_YOUR INSTRUCTIONS_. Quote each line exactly, from the line that contains "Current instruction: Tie" down to the last line of the listing, and no other lines.
________
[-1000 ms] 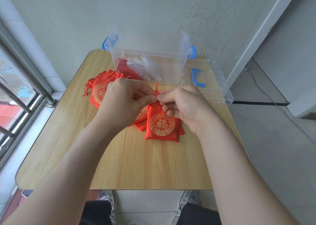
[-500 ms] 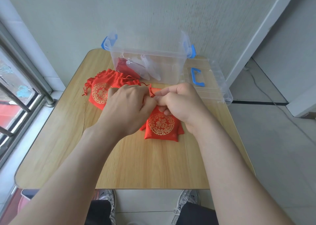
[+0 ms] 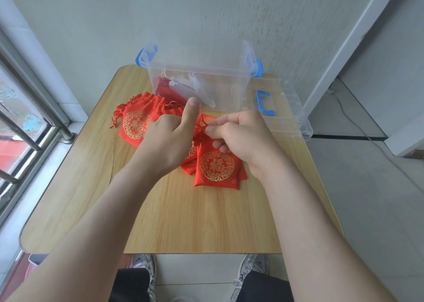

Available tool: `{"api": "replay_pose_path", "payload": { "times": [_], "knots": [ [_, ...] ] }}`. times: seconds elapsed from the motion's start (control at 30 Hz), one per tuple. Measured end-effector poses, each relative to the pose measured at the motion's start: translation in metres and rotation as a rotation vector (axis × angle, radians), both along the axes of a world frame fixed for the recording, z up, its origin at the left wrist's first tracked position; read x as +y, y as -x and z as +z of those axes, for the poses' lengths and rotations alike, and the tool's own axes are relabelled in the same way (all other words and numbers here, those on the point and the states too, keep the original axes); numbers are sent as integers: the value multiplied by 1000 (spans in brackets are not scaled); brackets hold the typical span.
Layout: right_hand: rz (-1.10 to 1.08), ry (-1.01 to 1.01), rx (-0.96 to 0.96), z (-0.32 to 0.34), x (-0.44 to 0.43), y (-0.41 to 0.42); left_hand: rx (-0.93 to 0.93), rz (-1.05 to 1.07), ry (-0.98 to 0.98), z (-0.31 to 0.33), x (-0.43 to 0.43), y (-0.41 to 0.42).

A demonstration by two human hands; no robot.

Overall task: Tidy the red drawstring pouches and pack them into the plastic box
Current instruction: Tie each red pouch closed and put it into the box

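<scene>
left hand (image 3: 168, 141): seen from the back, fingers curled under, thumb raised | right hand (image 3: 243, 138): drawstring (image 3: 202, 118) pinched between thumb and forefinger, other fingers bent | forearms: bare, stretched forward, hands just beside each other

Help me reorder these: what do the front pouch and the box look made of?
Front pouch: probably satin-like red fabric, going by its soft sheen and creases; gold emblem looks printed. Box: clear rigid plastic, since contents show through; blue clips look plastic too.

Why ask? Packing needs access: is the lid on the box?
No, the lid lies flat on the table beside the open box.
</scene>
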State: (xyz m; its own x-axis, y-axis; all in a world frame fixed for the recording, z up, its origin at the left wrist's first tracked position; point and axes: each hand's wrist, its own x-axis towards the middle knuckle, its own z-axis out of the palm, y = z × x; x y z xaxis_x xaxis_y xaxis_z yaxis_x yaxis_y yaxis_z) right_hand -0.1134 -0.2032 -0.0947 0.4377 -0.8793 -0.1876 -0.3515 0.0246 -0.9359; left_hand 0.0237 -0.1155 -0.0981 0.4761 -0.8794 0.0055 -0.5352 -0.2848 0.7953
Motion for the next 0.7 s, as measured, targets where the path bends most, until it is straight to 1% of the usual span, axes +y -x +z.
{"api": "replay_pose_path", "payload": {
  "times": [0.07,0.2,0.27,0.4,0.53,0.7],
  "knots": [
    [19,-6,-9,0,1,-1,-43,6,30,-3,-2,2],
    [104,11,-15,-1,2,-1,-216,-33,133,-12,-6,3],
    [131,38,-22,-2,1,0,-252,-53,164,-18,-9,0],
    [144,71,-73,-6,-1,2,-287,-41,163,-19,-9,-6],
    [113,203,-33,-12,-4,1,-327,-38,181,-17,-9,-10],
    [89,481,164,-11,0,-2,-330,-31,176,-19,-9,-11]
  ]
}}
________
_TASK RESULT_.
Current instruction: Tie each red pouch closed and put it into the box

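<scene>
left hand (image 3: 168, 141): seen from the back, fingers curled under, thumb raised | right hand (image 3: 243, 138): drawstring (image 3: 202, 118) pinched between thumb and forefinger, other fingers bent | forearms: bare, stretched forward, hands just beside each other

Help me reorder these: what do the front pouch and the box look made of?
Front pouch: probably satin-like red fabric, going by its soft sheen and creases; gold emblem looks printed. Box: clear rigid plastic, since contents show through; blue clips look plastic too.

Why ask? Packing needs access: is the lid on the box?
No, the lid lies flat on the table beside the open box.
</scene>
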State: (xyz m; its own x-axis, y-axis; all in a world frame fixed for the recording, z up, its origin at the left wrist's first tracked position; point and axes: each hand's wrist, its own x-axis towards the middle knuckle, its own z-axis out of the palm, y = z × x; x y z xaxis_x xaxis_y xaxis_z yaxis_x yaxis_y yaxis_z) right_hand -0.1134 -0.2032 -0.0947 0.4377 -0.8793 -0.1876 -0.3515 0.0246 -0.9359; left_hand 0.0237 -0.1155 -0.0981 0.4761 -0.8794 0.0055 -0.5352 -0.2848 0.7953
Motion for the next 0.7 s, as measured, targets where the path bends most, until it is straight to 1% of the usual span, axes +y -x +z.
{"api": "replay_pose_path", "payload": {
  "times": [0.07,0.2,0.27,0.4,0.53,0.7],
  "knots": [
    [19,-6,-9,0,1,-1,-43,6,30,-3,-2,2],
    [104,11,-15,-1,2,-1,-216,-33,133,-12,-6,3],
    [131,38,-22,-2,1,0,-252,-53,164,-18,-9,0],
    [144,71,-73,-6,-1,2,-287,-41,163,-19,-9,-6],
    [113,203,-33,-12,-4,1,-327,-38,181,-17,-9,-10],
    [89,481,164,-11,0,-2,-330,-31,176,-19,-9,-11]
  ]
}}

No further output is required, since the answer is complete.